Good Governance

Given that Susan comes from decades of executive management, she thinks of the City’s governance structure in the context of a corporate structure.  In this analogy, the corporate Board of Directors would be comparable to the City Council, the company management and employees would be like the City Staff, and the Customer would be our Citizens.

Susan will hold accountable those who seek to undermine City goals and programs for their own self-interest.

Decisions would be made based on goals developed in concert with our Customers and be based upon quantifiable market data.  Multiple options for reaching our goals would be proposed, based upon a deep understanding of our Customers unique requirements gathered before, during and after Program Development.

If a group of customers sought to undermine the company by working directly with Management to subvert the Board of Directors goals, and Management did not inform the Board of Directors, there would be a serious price to pay.

As a City Council member, Susan will strive to introduce new business practices that are more streamlined in terms of gathering really significant community (“Customer”) data to inform our decision-making processes.  She will challenge City Staff (our employees) to find unique solutions to meet our unique community needs.  She will hold accountable those who seek to undermine City goals and programs for their own self-interest.  And she will do it all with a smile😊

Susan will challenge City Staff (our employees) to find unique solutions to meet our unique community needs.

Good Governance's Relationship to: 

Managed Growth, Less Traffic:  City Council should insist that City Staff provide service levels that are appropriate specifically for our unique city, not as measured by some national average or by what’s deemed right for more urban places. Service levels can be defined as cross-town transit times, number of traffic light cycles before residents can clear intersections, waiting time for equipment at City recreation centers, crowdedness on Open Space trails, etc.

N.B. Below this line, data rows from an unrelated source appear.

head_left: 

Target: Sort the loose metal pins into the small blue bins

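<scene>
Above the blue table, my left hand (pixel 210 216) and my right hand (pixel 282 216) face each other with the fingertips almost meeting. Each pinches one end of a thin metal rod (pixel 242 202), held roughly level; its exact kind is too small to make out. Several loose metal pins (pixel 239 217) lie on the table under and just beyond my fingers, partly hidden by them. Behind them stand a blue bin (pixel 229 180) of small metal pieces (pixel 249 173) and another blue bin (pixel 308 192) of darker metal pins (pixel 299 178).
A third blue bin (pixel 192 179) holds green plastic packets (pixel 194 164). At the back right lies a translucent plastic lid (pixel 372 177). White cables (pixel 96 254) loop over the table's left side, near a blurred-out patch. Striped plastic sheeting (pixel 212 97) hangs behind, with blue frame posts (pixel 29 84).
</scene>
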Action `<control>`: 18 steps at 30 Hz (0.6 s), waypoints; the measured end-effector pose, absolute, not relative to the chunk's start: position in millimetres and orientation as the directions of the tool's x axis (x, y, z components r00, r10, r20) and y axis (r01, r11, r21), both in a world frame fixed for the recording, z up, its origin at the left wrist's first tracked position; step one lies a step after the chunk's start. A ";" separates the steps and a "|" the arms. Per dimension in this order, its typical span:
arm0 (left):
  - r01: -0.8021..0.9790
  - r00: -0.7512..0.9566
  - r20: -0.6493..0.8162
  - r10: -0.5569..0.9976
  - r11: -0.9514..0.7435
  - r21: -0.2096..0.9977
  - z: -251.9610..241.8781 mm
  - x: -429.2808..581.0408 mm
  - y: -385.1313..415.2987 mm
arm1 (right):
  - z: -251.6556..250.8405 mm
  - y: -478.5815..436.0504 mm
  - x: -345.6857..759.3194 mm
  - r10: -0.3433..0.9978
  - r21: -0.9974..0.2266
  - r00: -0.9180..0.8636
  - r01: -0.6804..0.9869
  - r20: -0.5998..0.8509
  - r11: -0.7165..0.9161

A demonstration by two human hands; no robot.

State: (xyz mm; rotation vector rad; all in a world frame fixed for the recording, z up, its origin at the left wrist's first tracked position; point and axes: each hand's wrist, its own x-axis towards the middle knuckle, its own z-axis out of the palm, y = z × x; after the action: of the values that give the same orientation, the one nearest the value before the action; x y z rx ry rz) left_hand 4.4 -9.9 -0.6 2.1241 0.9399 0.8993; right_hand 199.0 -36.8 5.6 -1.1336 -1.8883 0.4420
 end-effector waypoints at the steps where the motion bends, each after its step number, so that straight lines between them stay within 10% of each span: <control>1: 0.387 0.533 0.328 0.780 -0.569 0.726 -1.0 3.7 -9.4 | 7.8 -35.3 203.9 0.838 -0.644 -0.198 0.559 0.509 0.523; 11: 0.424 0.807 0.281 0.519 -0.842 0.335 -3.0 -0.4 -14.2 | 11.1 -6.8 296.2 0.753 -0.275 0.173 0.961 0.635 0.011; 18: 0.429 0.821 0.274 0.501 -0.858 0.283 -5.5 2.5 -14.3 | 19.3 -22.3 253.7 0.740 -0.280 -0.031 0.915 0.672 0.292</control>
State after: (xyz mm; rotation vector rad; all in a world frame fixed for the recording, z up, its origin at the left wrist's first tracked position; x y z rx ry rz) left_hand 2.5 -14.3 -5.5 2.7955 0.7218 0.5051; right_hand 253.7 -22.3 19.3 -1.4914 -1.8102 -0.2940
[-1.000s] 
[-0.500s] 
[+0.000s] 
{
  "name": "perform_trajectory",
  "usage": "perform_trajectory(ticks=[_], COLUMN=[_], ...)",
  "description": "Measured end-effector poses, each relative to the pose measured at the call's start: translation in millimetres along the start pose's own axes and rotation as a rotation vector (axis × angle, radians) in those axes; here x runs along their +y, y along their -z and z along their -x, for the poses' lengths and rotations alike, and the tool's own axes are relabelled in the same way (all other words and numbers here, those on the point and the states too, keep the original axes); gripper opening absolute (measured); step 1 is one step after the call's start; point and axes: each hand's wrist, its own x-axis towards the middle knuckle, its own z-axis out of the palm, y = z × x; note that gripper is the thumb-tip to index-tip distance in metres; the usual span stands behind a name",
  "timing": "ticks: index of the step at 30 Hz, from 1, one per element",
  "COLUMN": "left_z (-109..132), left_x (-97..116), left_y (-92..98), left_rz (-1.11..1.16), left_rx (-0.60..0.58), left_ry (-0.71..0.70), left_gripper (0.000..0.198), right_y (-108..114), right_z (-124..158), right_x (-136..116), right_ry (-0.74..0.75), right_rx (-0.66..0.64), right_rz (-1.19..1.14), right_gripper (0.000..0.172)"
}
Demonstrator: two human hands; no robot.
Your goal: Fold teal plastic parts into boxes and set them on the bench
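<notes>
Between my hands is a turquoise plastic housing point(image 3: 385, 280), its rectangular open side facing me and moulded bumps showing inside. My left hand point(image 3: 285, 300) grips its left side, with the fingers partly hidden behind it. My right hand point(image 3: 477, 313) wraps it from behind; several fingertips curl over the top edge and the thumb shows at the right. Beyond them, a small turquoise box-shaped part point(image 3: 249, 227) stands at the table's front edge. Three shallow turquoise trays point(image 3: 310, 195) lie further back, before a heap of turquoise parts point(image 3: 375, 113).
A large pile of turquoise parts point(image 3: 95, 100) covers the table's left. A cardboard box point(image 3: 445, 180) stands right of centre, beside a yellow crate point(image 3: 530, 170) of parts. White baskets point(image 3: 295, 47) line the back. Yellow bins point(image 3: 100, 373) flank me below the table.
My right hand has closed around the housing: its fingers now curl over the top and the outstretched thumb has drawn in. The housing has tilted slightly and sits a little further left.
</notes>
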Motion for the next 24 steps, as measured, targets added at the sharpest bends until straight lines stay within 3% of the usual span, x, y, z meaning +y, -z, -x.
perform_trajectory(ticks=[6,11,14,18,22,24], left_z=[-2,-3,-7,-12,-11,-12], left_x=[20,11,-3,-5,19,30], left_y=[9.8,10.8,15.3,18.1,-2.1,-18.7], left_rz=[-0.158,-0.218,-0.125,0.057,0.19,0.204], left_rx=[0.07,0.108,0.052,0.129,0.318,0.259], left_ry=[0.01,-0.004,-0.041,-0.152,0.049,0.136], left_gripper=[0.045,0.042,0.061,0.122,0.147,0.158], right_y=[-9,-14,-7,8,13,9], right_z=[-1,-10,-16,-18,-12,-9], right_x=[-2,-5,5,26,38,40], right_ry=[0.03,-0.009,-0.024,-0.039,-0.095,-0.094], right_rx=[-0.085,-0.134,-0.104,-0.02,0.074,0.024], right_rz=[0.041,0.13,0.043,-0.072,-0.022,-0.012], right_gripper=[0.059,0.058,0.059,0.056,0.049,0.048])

Climate Action:  Susan applauds the City Council’s decision to declare a Climate Emergency in Boulder, and will work hard to ensure that we take bold action to improve air quality and lessen our carbon footprint.


Housing Diversity: Diversity of housing offers more opportunity for us to protect one of our most valuable assets, our mountain views.  If we simply optimize for small, environmentally efficient living units built several stories up, we may negatively impact the daily access to the beautiful vistas that regenerate us all, vistas that should not be the property of a few people at the top.


Open Space: The new OSMP Master Plan is a great example of a thoughtful community effort to ensure that we protect our community assets.  Susan would advocate for holding fast to height limitations, and even setting them lower to preserve mountain views along corridors and intersections that define our fair City.


Healthy Business:  A healthy business environment, one that respects the priorities set by the citizens and the City Council, is paramount to balance in our community.  When business takes the initiative to go around City Council (as was recently the case with the Boulder Chamber of Commerce driven action to apply for and get an Opportunity Zone grant without the knowledge of Council) our community gets thrown off balance in favor of special interests.  Susan would take steps with City staff and business leaders to ensure that this does not happen again.

Social Justice: Putting policies in place that serve and protect all people equally is one of the primary functions of good governance. 


Arts and Culture:  Especially in Boulder, it is the responsibility of City Council, Planning Board and City Staff to promote the beautification of our fair City with Arts and Culture threaded throughout all public works, and to promote the use of multiple mediums of expression to inform and encourage our citizens to “do the right thing.”